◆ **ACTION ITEM**: Filter the data for lines with the word "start" and copy those lines.

◆ **SOURCE RECORDS**:
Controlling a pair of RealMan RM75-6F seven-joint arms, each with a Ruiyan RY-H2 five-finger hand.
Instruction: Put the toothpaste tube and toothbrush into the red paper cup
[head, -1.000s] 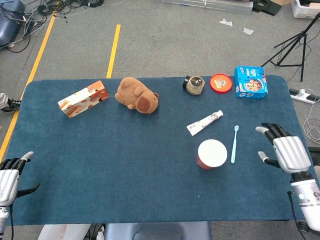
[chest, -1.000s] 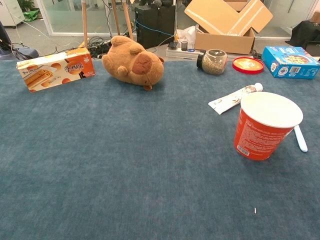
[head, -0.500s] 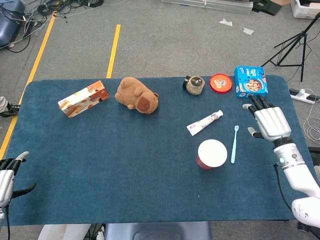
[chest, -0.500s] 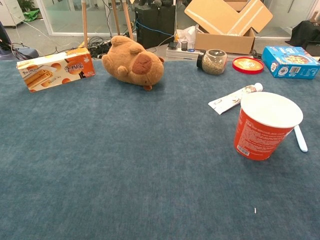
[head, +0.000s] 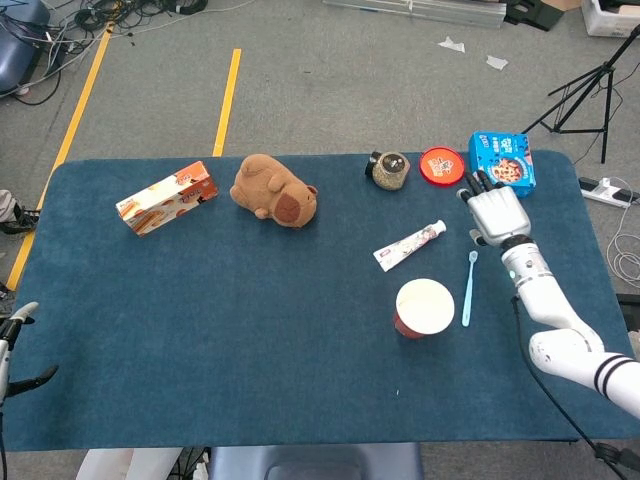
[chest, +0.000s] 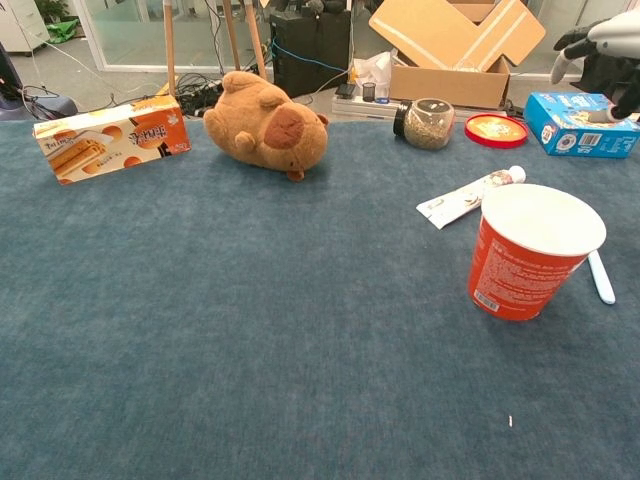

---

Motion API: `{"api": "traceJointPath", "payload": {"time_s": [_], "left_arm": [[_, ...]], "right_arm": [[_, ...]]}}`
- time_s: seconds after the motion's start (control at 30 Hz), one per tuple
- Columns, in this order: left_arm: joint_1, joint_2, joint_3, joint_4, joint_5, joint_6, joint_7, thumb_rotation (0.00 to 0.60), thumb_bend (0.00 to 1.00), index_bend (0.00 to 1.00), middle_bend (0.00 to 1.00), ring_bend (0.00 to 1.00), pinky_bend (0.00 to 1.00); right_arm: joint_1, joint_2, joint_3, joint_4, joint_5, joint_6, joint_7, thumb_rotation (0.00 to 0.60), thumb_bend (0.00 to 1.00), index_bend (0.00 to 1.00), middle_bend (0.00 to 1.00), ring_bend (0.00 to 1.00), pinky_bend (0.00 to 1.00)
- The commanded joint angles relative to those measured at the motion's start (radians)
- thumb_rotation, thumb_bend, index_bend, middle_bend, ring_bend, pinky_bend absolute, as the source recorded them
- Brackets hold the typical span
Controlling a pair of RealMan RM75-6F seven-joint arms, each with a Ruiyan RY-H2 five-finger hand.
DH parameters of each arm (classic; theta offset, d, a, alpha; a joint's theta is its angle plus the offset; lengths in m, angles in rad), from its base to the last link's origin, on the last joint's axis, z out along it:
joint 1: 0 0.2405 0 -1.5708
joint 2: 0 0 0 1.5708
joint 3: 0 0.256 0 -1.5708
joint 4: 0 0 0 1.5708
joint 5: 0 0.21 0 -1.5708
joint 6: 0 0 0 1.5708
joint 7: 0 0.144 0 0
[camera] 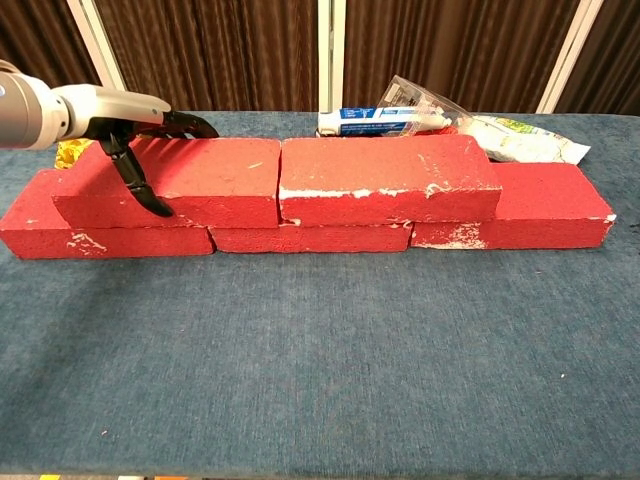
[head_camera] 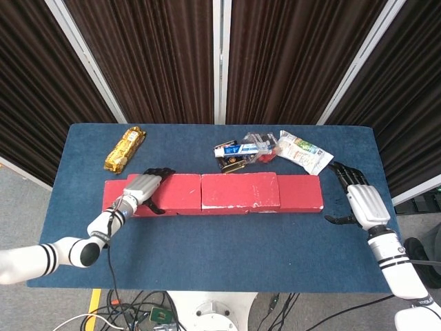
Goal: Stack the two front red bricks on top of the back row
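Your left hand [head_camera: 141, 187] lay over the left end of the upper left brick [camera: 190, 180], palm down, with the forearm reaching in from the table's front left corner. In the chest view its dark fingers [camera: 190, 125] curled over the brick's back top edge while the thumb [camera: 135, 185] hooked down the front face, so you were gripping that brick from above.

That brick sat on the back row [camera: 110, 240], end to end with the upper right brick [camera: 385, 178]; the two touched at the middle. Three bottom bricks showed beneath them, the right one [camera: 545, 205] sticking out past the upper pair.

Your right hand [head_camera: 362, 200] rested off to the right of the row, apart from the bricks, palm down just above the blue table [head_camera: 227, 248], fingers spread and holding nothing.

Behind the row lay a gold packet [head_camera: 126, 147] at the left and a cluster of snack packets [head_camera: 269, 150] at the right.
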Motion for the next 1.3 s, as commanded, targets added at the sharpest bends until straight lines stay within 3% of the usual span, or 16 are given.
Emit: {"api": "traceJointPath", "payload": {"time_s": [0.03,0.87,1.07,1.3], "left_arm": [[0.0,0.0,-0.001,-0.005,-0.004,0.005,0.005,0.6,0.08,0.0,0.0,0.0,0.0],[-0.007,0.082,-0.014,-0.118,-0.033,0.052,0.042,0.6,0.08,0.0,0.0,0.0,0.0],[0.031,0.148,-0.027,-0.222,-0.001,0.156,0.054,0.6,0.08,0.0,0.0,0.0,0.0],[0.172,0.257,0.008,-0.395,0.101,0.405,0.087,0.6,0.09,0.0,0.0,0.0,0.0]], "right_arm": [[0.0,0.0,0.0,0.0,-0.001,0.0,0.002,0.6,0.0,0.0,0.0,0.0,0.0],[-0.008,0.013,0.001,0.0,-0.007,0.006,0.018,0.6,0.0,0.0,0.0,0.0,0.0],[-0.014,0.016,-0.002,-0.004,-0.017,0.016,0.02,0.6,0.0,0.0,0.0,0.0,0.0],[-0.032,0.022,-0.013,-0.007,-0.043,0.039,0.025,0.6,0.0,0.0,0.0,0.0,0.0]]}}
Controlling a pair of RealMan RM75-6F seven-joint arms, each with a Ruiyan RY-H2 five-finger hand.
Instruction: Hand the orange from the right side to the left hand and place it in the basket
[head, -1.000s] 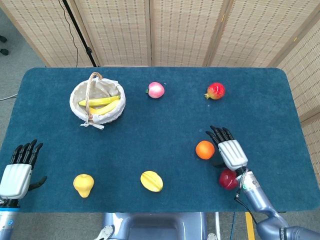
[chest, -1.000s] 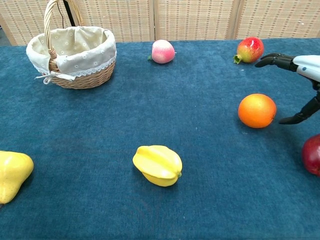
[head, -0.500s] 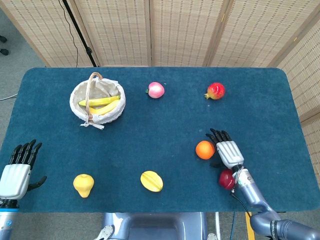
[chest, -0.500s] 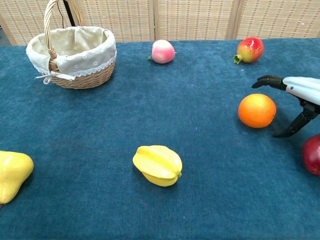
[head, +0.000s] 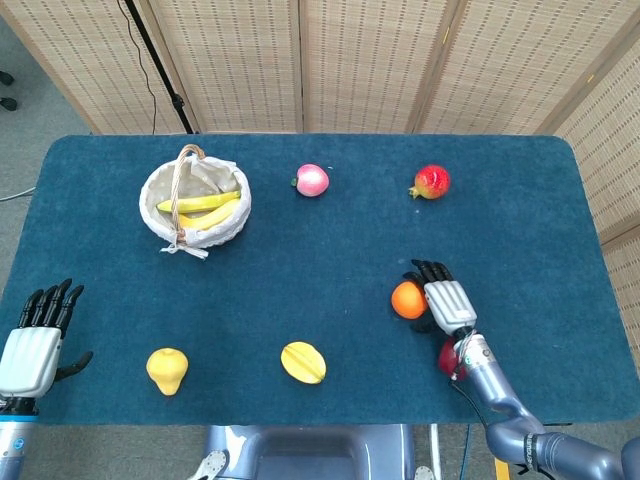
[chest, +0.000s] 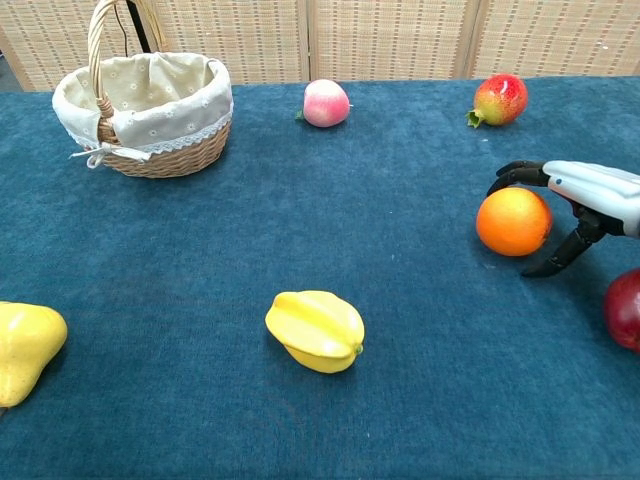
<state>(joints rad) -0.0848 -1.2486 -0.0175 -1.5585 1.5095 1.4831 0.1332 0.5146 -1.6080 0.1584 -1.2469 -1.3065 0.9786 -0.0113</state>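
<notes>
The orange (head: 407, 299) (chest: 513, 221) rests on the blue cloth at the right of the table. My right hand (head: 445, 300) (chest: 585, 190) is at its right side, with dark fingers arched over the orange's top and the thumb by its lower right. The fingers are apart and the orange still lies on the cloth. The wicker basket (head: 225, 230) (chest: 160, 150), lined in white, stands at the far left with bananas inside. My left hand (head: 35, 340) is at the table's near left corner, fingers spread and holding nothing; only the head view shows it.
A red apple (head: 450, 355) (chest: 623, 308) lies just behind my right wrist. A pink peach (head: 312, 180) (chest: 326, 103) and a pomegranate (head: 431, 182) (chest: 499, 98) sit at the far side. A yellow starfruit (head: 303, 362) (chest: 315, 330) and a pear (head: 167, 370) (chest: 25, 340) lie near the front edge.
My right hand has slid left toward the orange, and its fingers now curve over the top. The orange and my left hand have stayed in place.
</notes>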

◆ **REPLY TO THE EXERCISE**:
- time_s: seconds after the motion's start (control at 30 Hz), one per tuple
- The commanded joint angles relative to those measured at the motion's start (radians)

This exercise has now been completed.